For one thing, decreased visibility and scampering children don’t mix well together. As an urban cyclist, I could vouch for that. But also, the onset of the evening usually brings with it the debauched sighs of tired-out salary men, whom having spent the day in the shackles of their companies might prefer instead to enjoy their evenings without the knowledge that there are impressionable and corruptible children wandering around. The melody therefore acts as a warning to all, including the children themselves.
Then to the question at hand, why is it the case that my countrymen don’t feel the need to issue such a warning? Do the British simply care less about the whereabouts of their children in the evenings?
Or could it be that their children are more independent and self-reliant? The evenings in London could certainly stand to have a few less kids on the streets, I’d say in my grumpy old-man voice.

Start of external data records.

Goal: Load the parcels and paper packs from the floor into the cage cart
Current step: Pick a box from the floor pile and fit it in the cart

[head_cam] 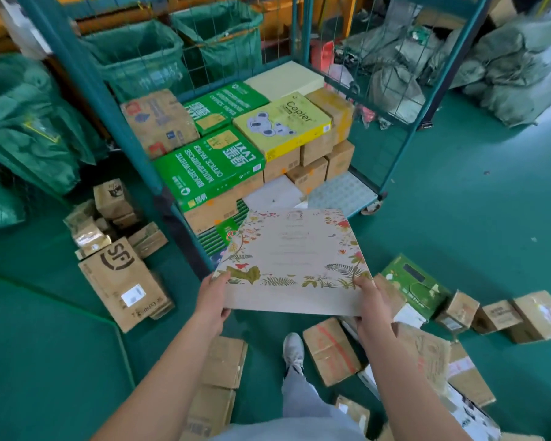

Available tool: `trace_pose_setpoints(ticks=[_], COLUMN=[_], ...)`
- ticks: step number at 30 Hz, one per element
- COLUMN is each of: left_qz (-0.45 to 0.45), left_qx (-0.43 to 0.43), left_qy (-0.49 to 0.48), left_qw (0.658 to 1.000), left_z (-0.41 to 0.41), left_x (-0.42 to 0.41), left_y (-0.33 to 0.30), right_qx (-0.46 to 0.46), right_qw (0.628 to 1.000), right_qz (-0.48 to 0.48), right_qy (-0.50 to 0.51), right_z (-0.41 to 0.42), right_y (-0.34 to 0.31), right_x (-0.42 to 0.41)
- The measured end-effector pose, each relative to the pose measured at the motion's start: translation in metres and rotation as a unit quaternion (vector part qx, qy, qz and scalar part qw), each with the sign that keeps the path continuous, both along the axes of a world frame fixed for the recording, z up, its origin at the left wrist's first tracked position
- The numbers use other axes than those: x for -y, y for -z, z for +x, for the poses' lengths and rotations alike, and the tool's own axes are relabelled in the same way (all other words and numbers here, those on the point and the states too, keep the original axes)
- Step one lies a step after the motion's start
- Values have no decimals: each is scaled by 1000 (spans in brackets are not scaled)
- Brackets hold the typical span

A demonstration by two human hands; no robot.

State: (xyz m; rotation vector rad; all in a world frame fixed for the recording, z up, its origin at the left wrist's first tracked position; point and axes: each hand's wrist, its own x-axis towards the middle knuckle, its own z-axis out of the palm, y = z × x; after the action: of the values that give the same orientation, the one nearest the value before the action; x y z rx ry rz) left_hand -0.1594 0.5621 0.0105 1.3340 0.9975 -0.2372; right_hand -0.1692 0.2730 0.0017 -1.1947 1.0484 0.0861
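Now left hand (pixel 213 302) and right hand (pixel 373 305) grip floral parcel (pixel 291 262) between them.

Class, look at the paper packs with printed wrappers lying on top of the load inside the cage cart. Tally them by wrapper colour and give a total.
Green packs: 2 (front pack, rear pack)
Yellow packs: 1 (koala Copier pack)
Total: 3

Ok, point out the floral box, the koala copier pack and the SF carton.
floral box (pixel 295 259), head view, middle of its printed top.
koala copier pack (pixel 282 124), head view, yellow top face.
SF carton (pixel 121 281), head view, top face.
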Motion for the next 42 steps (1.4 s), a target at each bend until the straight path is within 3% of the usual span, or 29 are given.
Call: trace_pose_setpoints(ticks=[6,12,27,32,42], left_qz=[27,-4,-32,-50,-65], left_qx=[34,55,93,91,82], left_qy=[2,-30,-88,-134,-186], left_qw=[999,998,991,986,977], left_z=[111,194,425,510,603], left_x=[14,22,-24,-46,-50], left_y=[-22,-27,-4,4,26], right_qx=[39,61,90,83,50], right_qw=[999,998,990,988,984], right_qz=[10,6,12,17,18], right_qy=[-22,-34,-112,-131,-170], right_z=[104,193,431,525,641], right_y=[-8,-21,-24,-24,-30], right_x=[17,28,-19,-45,-53])
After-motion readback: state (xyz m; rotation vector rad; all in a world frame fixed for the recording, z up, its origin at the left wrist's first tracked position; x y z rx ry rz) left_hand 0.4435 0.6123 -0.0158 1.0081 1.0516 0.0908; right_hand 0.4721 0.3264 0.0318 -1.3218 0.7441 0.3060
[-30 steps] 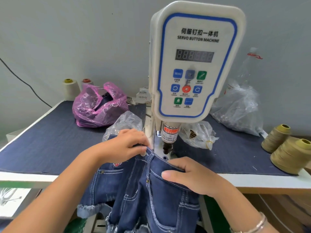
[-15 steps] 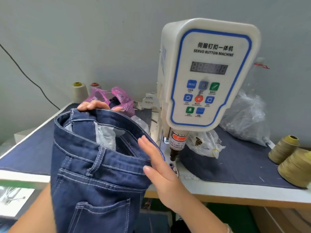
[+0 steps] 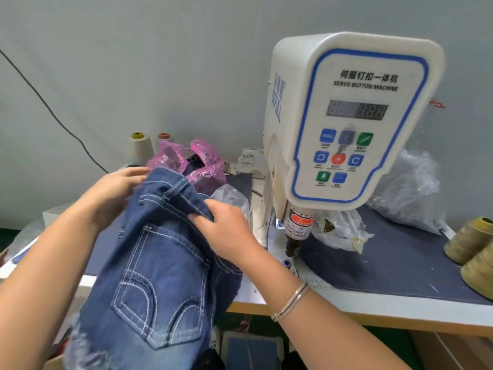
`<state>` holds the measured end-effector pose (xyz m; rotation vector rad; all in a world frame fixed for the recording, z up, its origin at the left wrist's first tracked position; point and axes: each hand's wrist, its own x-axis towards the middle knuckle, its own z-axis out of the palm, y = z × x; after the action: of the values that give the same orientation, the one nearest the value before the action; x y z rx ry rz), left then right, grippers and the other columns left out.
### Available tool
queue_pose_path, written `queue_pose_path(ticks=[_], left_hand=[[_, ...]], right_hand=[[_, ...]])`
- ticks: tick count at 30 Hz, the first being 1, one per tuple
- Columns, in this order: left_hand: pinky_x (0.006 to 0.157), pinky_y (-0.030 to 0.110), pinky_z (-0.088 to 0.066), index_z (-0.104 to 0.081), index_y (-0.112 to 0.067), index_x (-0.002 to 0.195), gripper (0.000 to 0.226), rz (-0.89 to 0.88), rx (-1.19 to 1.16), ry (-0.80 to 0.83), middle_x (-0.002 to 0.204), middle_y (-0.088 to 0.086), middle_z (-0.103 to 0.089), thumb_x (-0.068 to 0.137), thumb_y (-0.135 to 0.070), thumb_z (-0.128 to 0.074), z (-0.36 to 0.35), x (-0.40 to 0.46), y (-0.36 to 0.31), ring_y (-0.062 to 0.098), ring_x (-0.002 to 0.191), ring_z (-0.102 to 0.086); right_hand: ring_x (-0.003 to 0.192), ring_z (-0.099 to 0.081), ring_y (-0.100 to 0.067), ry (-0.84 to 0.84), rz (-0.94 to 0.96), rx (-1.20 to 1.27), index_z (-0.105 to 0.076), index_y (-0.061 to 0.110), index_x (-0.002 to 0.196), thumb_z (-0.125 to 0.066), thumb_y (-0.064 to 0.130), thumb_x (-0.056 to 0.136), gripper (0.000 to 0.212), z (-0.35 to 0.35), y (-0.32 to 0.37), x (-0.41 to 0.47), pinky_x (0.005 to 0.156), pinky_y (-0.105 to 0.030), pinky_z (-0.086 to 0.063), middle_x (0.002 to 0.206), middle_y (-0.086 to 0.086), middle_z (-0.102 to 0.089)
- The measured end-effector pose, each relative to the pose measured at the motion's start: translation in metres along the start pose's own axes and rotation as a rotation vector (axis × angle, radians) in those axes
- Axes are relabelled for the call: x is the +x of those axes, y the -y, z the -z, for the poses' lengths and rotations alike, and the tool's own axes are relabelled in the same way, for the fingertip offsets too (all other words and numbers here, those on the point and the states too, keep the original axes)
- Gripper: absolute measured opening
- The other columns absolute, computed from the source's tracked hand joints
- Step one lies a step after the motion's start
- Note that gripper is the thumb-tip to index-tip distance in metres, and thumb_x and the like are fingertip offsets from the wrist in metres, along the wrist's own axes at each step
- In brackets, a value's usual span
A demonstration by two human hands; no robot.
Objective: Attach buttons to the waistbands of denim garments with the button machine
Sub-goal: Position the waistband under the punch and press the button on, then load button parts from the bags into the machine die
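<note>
A pair of blue denim shorts (image 3: 160, 268) with a stitched back pocket hangs in front of the table, left of the machine, its waistband bunched at the top. My left hand (image 3: 114, 193) holds the waistband's left end, fingers over the fabric. My right hand (image 3: 226, 231) pinches the waistband's right end, thumb and fingers curled into the cloth. The white servo button machine (image 3: 354, 121) stands to the right. Its dark punch head (image 3: 293, 244) hangs above the small die (image 3: 286, 262), with no fabric under it.
A pink plastic bag (image 3: 186, 161) and a clear bag (image 3: 232, 194) lie behind the shorts. A clear bag of buttons (image 3: 338, 229) and a larger one (image 3: 408, 193) sit right of the machine. Thread cones (image 3: 469, 240) stand at the table's right edge; pale cones (image 3: 140, 148) at the back.
The shorts left the punch head, were lifted open to the left, and now hang lower with the waistband bunched between both hands. My right hand went from flat against the fabric to pinching it.
</note>
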<state>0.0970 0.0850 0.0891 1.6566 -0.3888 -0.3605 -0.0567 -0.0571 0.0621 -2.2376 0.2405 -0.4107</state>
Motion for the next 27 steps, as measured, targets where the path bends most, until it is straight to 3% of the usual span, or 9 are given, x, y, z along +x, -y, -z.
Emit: queue_pose_path(ticks=[3,5,8,10,12,16,20,23,27], left_hand=[[0.095,0.037,-0.04,-0.057,-0.034,0.123,0.032,-0.005,0.251,0.065,0.134,-0.009,-0.054,0.098,-0.049,-0.044,0.013,-0.008,-0.007,0.013,0.122,-0.051],[0.094,0.035,-0.041,-0.051,-0.049,0.127,0.051,0.011,0.457,0.234,0.128,-0.023,-0.054,0.081,-0.069,-0.058,0.015,-0.019,-0.011,0.001,0.119,-0.051],[0.094,0.038,-0.049,-0.062,-0.037,0.111,0.034,-0.05,0.756,0.335,0.108,-0.01,-0.066,0.08,-0.042,-0.075,0.014,-0.021,-0.005,0.01,0.101,-0.063],[0.088,0.046,-0.049,-0.065,-0.017,0.093,0.007,-0.156,0.858,0.258,0.092,0.008,-0.068,0.088,-0.02,-0.068,0.013,-0.019,-0.003,0.027,0.092,-0.063],[0.081,0.044,-0.045,-0.059,-0.009,0.086,0.007,-0.222,0.864,0.205,0.085,0.014,-0.064,0.09,-0.012,-0.064,0.012,-0.017,-0.002,0.031,0.083,-0.057],[0.083,0.04,-0.04,-0.059,-0.009,0.103,0.011,-0.33,0.85,-0.212,0.104,0.02,-0.065,0.092,-0.007,-0.057,0.027,0.005,-0.007,0.036,0.101,-0.058],[0.093,0.051,-0.039,-0.052,-0.015,0.116,0.028,-0.224,0.977,-0.619,0.113,0.031,-0.061,0.09,-0.007,-0.046,0.058,0.031,-0.004,0.049,0.109,-0.055],[0.097,0.053,-0.037,-0.045,-0.014,0.13,0.047,-0.072,1.105,-0.533,0.124,0.028,-0.057,0.085,-0.001,-0.049,0.053,0.038,0.026,0.045,0.116,-0.053],[0.106,0.058,-0.031,-0.018,-0.01,0.152,0.075,0.027,1.114,-0.296,0.148,0.026,-0.031,0.087,-0.007,-0.054,0.021,0.027,0.073,0.044,0.133,-0.034]], right_hand=[[0.078,-0.051,-0.026,-0.011,-0.045,-0.033,-0.046,0.023,0.069,-0.056,0.032,0.094,0.029,-0.014,0.002,0.014,0.066,-0.034,-0.035,0.073,0.002,-0.053],[0.085,-0.056,-0.029,-0.009,-0.062,-0.04,-0.053,0.022,0.077,-0.055,0.034,0.094,0.021,-0.021,0.006,0.022,0.068,-0.035,-0.038,0.082,-0.003,-0.061],[0.096,-0.059,-0.033,-0.051,-0.058,-0.071,-0.06,0.017,0.095,-0.057,0.036,0.092,0.019,-0.027,0.008,0.025,0.083,-0.041,-0.044,0.095,-0.008,-0.069],[0.099,-0.058,-0.028,-0.136,-0.005,-0.122,-0.056,0.022,0.106,-0.061,0.036,0.09,0.022,-0.029,0.006,0.022,0.091,-0.041,-0.037,0.099,-0.003,-0.069],[0.112,-0.05,-0.021,-0.243,0.073,-0.21,-0.051,0.026,0.124,-0.063,0.034,0.089,0.039,-0.03,0.0,0.013,0.097,-0.038,-0.026,0.115,0.002,-0.061],[0.14,-0.021,-0.025,-0.443,0.217,-0.344,-0.041,0.028,0.14,-0.06,0.035,0.086,0.058,-0.037,-0.014,-0.012,0.114,-0.046,-0.011,0.146,-0.005,-0.035],[0.147,0.012,-0.018,-0.09,0.11,-0.268,-0.027,0.042,0.146,-0.047,0.055,0.09,0.061,-0.054,-0.03,-0.024,0.11,-0.045,0.021,0.161,0.0,0.001],[0.148,0.013,-0.024,0.144,0.047,-0.325,-0.012,0.043,0.15,-0.042,0.061,0.09,0.069,-0.078,-0.04,-0.024,0.111,-0.048,0.021,0.162,-0.005,0.013],[0.146,0.021,-0.029,0.206,0.102,-0.55,-0.006,0.038,0.152,-0.035,0.061,0.093,0.07,-0.108,-0.049,-0.022,0.109,-0.052,0.024,0.16,-0.008,0.021]])
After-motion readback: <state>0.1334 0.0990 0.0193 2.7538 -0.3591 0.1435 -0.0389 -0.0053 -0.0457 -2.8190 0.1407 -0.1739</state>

At risk of stereotyping, the likely reason that no such warning exists in my country is because of fear of a “nanny state” – parents would probably resent the loudspeakers for their suggestive and disapproving tone. It places the sort of general expectations on parents that make that smug accusation – “well…the loudspeakers told you so” – always possible should any child run into any harm in the night.
Women-only train cars in Japan work on the same misguided principle of blame. If you’re a woman molested while riding a standard car at 8am, then the blame is implicitly placed on you. You should’ve gone to your designated women-only car, is the suggestion. Likewise, if you’re the parent of a mugged child, you should’ve known to call your child home earlier.
Of course, this is not to place a mild melodic warning on a par with the oppressive paternalism of gender segregated train cars. The latter is an utterly contemptible misunderstanding of gender equality. But both are different expressions of the same wider paternal tendency in Japan, for better or for worse.
It’s the same tendency that dispatches teams of old men to stand in front of minor construction work on streets where nobody goes, waving batons around like children swatting flies. These chaps are, depending on your view, either terribly sweet and devoted, or pitifully redundant.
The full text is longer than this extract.